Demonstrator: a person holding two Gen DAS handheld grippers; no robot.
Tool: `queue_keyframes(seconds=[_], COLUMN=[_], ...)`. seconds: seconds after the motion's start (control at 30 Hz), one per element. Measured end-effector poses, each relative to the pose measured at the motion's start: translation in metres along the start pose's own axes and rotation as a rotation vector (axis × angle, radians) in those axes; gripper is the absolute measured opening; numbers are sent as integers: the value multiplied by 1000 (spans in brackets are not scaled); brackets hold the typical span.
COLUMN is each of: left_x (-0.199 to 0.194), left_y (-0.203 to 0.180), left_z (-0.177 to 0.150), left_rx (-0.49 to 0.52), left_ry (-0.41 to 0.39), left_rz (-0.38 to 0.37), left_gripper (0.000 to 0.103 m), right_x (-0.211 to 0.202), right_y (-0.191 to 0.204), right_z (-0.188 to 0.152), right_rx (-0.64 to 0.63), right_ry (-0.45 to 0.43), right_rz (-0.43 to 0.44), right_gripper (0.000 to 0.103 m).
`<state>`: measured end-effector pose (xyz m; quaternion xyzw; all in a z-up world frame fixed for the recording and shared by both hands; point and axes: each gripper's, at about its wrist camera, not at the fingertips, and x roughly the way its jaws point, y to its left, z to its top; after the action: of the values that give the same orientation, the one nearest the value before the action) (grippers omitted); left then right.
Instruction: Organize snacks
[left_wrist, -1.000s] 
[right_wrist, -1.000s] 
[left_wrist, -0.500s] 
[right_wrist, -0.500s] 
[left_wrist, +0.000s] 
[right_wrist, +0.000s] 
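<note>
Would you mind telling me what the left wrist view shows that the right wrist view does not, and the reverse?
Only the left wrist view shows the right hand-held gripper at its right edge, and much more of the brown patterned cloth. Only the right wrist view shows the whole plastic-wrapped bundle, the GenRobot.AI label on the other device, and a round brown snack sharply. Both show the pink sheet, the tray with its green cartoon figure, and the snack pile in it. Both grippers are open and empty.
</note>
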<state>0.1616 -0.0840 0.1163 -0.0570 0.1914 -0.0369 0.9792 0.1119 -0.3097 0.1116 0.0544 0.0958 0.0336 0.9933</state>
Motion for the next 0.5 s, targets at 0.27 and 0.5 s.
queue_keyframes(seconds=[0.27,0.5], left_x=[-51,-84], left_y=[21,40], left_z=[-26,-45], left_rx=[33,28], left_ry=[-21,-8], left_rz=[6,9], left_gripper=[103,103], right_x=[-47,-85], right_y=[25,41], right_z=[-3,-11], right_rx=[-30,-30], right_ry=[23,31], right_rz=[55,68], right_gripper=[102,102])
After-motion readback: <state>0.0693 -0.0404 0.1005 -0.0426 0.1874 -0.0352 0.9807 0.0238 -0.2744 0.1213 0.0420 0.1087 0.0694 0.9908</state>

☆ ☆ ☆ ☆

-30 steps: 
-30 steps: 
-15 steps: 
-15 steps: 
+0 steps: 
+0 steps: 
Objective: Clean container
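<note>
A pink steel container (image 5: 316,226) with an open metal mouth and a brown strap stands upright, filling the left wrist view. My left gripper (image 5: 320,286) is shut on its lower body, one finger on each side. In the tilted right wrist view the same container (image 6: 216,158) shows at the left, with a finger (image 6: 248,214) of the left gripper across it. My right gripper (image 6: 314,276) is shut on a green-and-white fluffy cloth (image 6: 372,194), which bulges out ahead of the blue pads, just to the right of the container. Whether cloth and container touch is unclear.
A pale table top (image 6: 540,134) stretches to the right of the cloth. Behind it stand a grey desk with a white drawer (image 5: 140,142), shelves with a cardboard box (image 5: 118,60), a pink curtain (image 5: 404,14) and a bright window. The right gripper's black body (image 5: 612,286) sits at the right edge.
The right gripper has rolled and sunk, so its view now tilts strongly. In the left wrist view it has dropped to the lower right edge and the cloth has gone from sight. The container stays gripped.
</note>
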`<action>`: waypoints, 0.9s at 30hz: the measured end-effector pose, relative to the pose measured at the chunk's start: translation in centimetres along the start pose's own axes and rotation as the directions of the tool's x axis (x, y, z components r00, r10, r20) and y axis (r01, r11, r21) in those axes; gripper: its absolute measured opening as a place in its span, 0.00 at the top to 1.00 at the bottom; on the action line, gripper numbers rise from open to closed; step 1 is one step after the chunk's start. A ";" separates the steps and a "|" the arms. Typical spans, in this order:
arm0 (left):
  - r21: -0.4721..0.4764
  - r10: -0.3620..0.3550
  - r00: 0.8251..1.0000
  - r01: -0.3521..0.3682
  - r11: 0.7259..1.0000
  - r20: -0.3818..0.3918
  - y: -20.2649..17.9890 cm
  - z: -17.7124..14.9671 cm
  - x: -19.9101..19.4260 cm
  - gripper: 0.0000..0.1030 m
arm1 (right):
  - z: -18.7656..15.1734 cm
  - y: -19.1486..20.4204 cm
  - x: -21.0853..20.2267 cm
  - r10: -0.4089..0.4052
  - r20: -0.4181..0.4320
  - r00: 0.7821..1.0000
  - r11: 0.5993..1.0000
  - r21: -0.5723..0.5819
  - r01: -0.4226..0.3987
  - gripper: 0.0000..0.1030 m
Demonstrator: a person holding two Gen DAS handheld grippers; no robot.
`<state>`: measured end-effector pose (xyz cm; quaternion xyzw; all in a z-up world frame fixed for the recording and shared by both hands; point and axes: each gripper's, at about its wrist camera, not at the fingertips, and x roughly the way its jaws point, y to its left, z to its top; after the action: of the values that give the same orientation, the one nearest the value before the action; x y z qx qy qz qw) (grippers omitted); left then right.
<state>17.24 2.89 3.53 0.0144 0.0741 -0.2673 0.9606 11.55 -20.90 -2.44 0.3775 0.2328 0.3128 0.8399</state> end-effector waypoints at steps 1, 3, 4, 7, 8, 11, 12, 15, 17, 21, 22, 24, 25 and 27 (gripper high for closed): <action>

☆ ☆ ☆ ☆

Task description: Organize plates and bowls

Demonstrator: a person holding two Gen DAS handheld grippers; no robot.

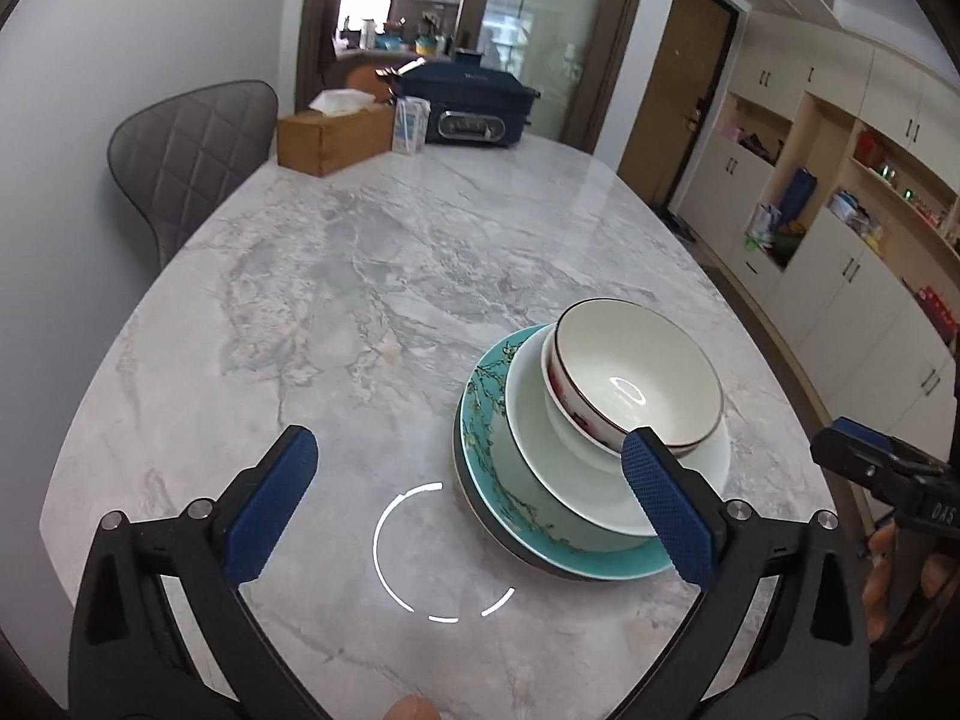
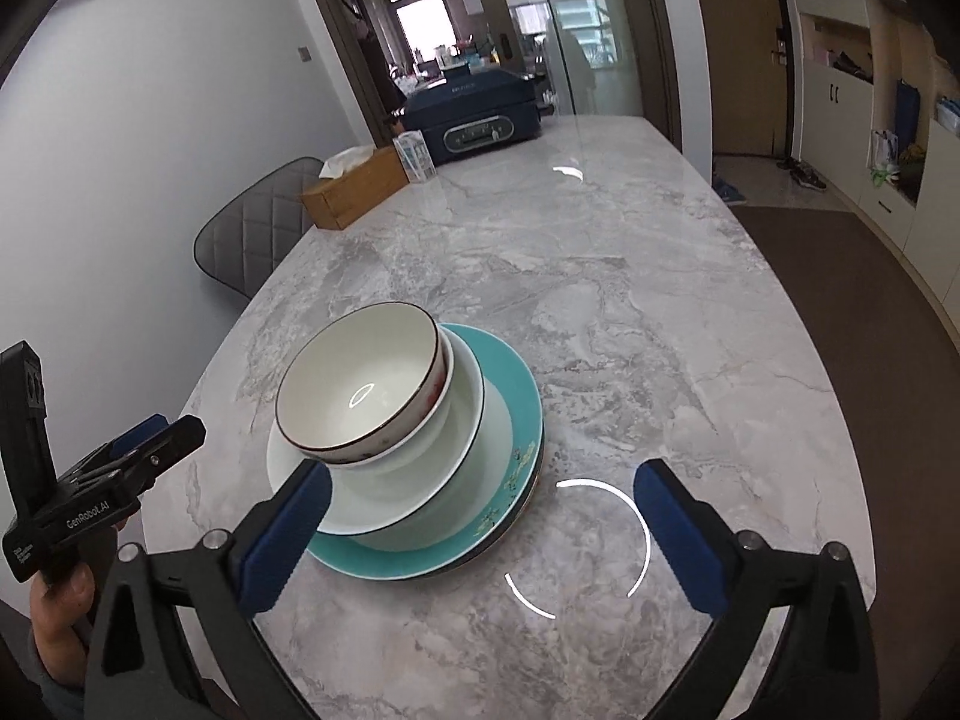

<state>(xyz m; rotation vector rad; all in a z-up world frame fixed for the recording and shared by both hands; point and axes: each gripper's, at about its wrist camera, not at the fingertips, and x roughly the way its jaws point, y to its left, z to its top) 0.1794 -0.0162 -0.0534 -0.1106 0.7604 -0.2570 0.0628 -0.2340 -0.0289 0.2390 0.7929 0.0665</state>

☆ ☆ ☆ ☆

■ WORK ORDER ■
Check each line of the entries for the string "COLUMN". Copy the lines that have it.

■ ANSWER TO THIS PROBLEM ■
Tool: `queue_keyframes(seconds=[_], COLUMN=[_], ...)`. seconds: seconds after the motion's start (control at 30 Hz), one per element. Measured end-effector poses, each relative to the pose measured at the motion's start: translation in metres along the start pose's own axes and rotation as a rotation vector (axis × angle, radians) in those axes; gripper is the absolute measured opening; numbers are sent as integers: the value multiplied by 1000 (spans in brackets are not scaled); brackets hold the typical span.
COLUMN is each of: left_x (-0.199 to 0.194), left_y (-0.203 to 0.180), left_z (-0.177 to 0.150), left_rx (-0.49 to 0.52), left_ry (-0.41 to 0.39), left_rz (-0.38 to 0.37), left_gripper (0.000 to 0.103 m), right_x (-0.211 to 0.202), right_y (-0.191 to 0.204), right_z (-0.188 to 0.152), right_rx (-0.64 to 0.63), right_ry (-0.45 to 0.43), right_rz (-0.43 to 0.44), right_gripper (0.000 to 0.103 m).

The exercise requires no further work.